* Task to complete: Write out exactly the lines from the first line of the records below through the line that contains "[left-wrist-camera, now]", and stop there.

* Records for this task:
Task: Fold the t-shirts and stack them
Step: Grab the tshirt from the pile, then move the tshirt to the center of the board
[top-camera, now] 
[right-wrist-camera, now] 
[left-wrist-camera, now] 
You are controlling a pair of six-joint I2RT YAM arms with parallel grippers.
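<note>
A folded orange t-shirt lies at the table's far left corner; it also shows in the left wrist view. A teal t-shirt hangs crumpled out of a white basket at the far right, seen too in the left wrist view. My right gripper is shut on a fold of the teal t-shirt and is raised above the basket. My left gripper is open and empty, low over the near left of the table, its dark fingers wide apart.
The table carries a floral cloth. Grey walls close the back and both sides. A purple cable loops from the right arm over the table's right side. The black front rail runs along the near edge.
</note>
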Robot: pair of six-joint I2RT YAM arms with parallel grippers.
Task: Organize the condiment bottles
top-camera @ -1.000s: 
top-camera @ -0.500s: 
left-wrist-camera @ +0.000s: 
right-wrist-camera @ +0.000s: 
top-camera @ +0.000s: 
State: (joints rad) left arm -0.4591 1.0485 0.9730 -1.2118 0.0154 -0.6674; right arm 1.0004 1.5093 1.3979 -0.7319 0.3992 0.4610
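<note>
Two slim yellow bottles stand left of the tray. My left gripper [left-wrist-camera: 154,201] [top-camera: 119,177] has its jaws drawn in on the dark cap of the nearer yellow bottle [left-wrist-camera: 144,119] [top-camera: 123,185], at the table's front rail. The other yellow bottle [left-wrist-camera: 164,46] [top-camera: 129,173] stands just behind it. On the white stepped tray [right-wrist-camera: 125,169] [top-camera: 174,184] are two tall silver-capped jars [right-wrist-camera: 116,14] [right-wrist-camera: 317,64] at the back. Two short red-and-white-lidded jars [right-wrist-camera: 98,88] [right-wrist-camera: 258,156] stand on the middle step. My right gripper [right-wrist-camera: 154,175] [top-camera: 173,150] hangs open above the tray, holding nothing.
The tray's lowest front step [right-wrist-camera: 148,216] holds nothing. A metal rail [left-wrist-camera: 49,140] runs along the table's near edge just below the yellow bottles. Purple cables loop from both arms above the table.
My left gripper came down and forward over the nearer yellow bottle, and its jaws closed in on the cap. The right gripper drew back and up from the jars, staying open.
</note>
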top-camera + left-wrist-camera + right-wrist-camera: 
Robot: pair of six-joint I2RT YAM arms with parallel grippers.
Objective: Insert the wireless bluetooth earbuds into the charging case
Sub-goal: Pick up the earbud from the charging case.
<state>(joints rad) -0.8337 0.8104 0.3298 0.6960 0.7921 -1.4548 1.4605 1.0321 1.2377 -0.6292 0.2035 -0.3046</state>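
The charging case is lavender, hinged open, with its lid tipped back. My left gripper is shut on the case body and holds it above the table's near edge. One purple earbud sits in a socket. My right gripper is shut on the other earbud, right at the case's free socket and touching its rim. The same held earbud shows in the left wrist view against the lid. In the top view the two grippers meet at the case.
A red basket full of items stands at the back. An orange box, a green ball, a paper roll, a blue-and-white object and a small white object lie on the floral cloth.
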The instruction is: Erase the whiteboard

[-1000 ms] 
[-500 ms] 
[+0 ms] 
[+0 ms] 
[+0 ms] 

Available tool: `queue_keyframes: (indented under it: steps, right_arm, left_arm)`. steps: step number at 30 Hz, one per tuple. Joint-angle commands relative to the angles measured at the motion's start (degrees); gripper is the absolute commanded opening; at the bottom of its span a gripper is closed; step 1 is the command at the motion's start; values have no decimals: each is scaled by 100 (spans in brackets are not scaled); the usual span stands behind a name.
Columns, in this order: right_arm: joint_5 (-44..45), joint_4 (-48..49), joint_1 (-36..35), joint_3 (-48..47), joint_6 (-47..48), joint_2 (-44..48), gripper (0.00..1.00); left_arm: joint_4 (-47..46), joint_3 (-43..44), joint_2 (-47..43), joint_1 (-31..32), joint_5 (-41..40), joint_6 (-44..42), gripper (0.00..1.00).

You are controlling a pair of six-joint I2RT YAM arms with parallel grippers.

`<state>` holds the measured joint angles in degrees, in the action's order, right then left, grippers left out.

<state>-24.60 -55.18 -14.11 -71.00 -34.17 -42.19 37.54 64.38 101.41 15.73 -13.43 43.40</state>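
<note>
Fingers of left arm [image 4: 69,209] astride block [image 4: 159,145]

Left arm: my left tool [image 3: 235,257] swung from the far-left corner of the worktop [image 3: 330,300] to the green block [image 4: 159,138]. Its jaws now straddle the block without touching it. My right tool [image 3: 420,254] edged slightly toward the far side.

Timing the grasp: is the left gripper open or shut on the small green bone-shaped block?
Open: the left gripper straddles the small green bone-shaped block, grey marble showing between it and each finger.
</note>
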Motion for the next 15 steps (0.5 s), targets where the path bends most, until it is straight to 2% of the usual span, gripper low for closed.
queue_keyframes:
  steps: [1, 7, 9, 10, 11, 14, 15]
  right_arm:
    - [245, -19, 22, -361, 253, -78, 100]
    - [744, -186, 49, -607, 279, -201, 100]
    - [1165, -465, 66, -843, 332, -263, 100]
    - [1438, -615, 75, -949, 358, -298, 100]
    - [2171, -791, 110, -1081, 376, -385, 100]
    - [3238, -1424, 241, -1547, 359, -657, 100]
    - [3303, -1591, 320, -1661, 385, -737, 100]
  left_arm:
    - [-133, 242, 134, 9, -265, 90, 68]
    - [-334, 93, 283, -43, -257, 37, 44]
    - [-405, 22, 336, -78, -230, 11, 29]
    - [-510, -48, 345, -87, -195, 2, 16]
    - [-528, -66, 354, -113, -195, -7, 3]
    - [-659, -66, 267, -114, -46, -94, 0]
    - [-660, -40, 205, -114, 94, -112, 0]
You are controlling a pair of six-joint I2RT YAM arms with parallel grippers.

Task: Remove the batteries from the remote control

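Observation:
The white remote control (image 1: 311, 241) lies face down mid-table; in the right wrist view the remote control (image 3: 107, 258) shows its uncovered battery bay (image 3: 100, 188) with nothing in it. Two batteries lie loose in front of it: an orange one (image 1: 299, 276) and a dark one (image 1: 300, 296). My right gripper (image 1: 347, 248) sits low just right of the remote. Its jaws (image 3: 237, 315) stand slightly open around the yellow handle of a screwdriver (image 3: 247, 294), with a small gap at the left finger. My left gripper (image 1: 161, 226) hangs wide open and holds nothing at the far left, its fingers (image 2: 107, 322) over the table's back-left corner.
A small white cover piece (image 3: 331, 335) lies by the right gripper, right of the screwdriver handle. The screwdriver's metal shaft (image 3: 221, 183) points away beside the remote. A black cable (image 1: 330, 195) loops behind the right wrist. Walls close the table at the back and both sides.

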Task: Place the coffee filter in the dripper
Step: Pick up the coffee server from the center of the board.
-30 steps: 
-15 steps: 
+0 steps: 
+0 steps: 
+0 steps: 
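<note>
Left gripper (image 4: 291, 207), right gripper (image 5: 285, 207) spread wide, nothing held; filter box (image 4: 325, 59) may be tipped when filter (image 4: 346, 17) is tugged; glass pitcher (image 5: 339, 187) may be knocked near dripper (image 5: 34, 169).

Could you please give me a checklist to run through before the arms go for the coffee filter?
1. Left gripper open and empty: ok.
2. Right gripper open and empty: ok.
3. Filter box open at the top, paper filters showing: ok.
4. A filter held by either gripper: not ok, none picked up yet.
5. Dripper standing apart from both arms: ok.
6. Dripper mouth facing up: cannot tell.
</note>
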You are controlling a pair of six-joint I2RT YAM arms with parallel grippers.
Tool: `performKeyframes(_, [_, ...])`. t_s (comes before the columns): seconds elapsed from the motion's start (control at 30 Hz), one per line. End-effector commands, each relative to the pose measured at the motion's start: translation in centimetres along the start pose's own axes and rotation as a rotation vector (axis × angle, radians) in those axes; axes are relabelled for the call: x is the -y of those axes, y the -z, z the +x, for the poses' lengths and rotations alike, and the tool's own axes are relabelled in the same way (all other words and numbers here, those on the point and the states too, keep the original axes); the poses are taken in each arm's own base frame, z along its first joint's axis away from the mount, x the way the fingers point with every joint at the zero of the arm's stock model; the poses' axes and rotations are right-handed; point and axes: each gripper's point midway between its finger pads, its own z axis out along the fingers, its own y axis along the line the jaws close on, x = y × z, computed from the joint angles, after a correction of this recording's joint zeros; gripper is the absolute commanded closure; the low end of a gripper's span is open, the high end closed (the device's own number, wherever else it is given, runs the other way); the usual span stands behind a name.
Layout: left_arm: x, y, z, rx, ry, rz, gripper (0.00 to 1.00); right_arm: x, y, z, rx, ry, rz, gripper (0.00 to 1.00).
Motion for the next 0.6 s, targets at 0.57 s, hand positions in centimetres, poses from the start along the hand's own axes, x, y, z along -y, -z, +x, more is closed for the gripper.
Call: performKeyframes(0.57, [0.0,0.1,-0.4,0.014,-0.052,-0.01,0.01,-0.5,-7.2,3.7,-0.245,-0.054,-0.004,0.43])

* Task result:
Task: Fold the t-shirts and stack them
Step: Grab the tshirt from the pile, then move the tshirt to the center of the board
[top-camera, now] 
[right-wrist-camera, now] 
[left-wrist-camera, now] 

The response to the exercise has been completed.